Projekte

Integration of metabolomics, genomics and immune phenotypes reveals the causal roles of metabolites in disease:

Collaboration with Prof. Mihai Netea (Radboud University Medical Center) and Prof. Cisca Wijmenga (University Medical Center Groningen) 

Recent studies have highlighted that metabolites have a role in immune diseases, but it remains unknown how much of this is driven by genetic and non-genetic host factors. We systematically investigated circulating metabolites in a cohort of 500 healthy subjects (500FG) in whom immune function and activity have been deeply measured and genetics profiled. This study provides a comprehensive map of integration between the blood metabolome and immune phenotypes, reveals novel genetics factors that regulate blood metabolite concentrations, and proposes an integrative approach for identifying new disease treatment targets.

Deconvolution of eQTLs

Collaboration with Prof. Lude Franke (University Medical Center Groningen)

Expression quantitative trait loci (eQTL) studies are used to interpret the function of disease-associated genetic risk factors. To date, most eQTL analyses have been conducted in bulk tissues, such as whole blood and tissue biopsies, which are likely to mask the cell type context of the eQTL regulatory effects. Although this context can be investigated by generating transcriptional profiles from purified cell subpopulations, the current methods are labor-intensive and expensive. Here we introduce a new method, Decon2, a statistical framework for estimating cell proportions using expression profiles from bulk blood samples (Decon-cell) and consecutive deconvolution of cell type eQTLs (Decon-eQTL). 

Our new method provides a way to assign cell type effects to eQTLs from bulk blood, which is useful in pinpointing the most relevant cell type for a certain complex disease. Decon2 is available as an R package and Java application (https://github.com/molgenis/systemsgenetics/tree/master/Decon2), and as a web tool (www.molgenis.org/deconvolution).

approach for identifying new disease treatment targets.

A novel causal inference method

Collaboration with Prof. Serena Sanna and Prof Cisca Wijmenga (University Medical Center Groningen) 

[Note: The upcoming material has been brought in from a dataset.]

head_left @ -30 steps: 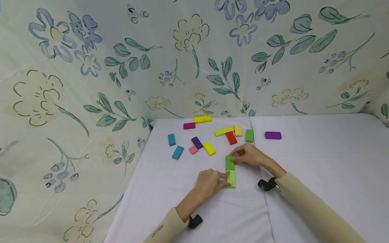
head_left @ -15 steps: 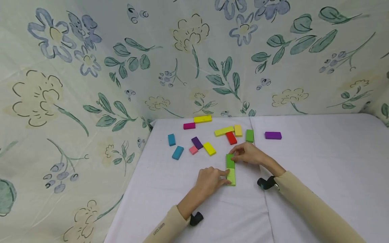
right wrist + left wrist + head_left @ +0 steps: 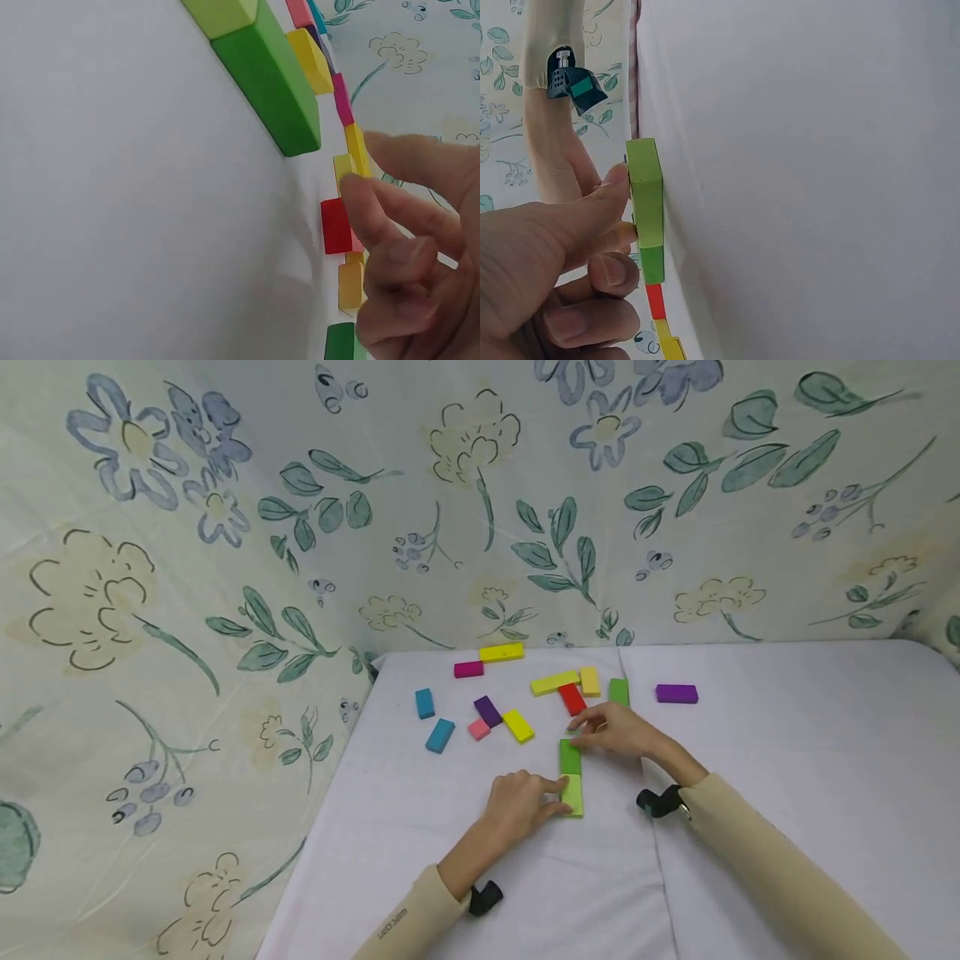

Robust inference of causal relationships between gene expression and complex traits using Mendelian Randomization (MR) approaches is confounded by pleiotropy and linkage disequilibrium (LD) between gene expression quantitative loci (eQTLs). Here we propose a new MR method, MR-link, that accounts for unobserved pleiotropy and LD by leveraging information from individual-level data. Our results showcase the strength of MR-link for transcriptome-wide causal inferences.

Revealing single-cell PBMC heterogeneity in CeD:

Collaboration with Prof. Cisca Wijmenga (University Medical Center Groningen) and Prof. Frits Koning (Leiden University Medical Center) 

Cealic disease (CeD) is associated with genetics. HLA locus contributes around 20-40% of genetic variation in CeD. Specially, HLA-DQ2 and/or -DQ8 variants are needed for developing CeD, but only 3% of carriers develop it. To date, it is largely unknown the role of different cell types in CeD onset and how the genetic background affects these cell types. Thus, we aim to study the single-cell heterogeneity that may exist between individuals at increased risk of developing CeD in a disease onset context.